Data segment START

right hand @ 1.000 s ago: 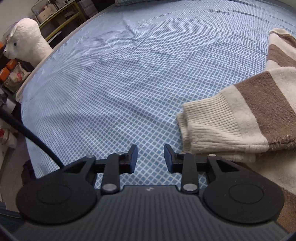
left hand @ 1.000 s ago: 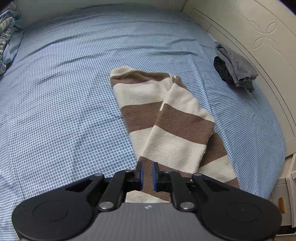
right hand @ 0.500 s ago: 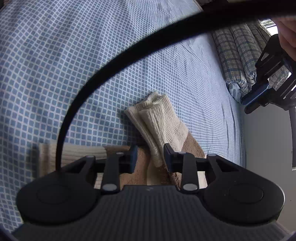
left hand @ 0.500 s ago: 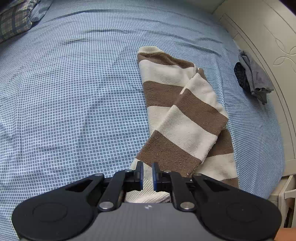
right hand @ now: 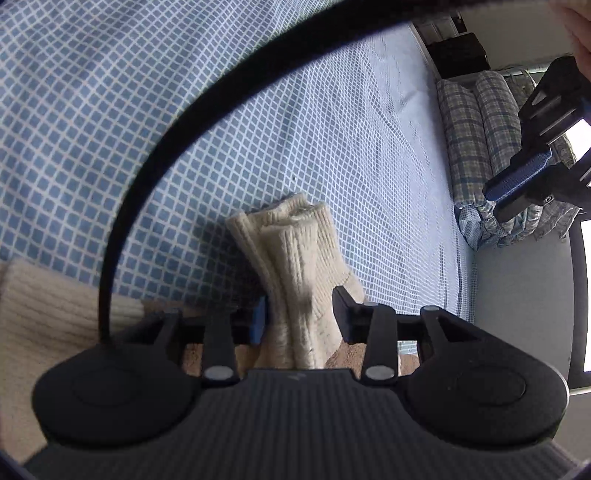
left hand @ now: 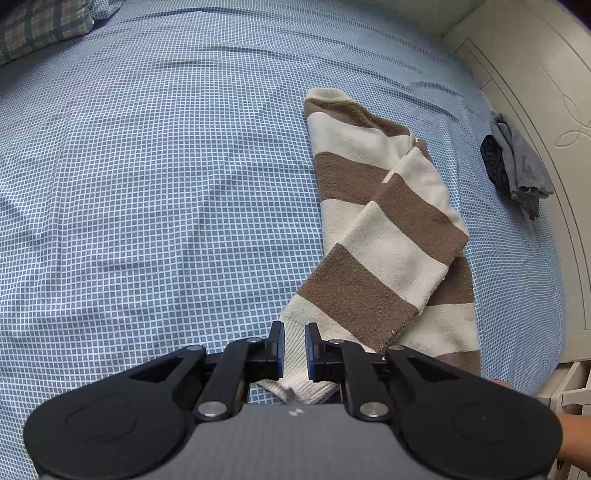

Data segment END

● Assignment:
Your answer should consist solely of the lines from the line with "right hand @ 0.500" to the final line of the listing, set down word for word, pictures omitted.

● Exercise output:
right hand @ 0.500 s ago: 
left hand @ 0.500 s ago: 
right hand @ now: 
left hand @ now: 

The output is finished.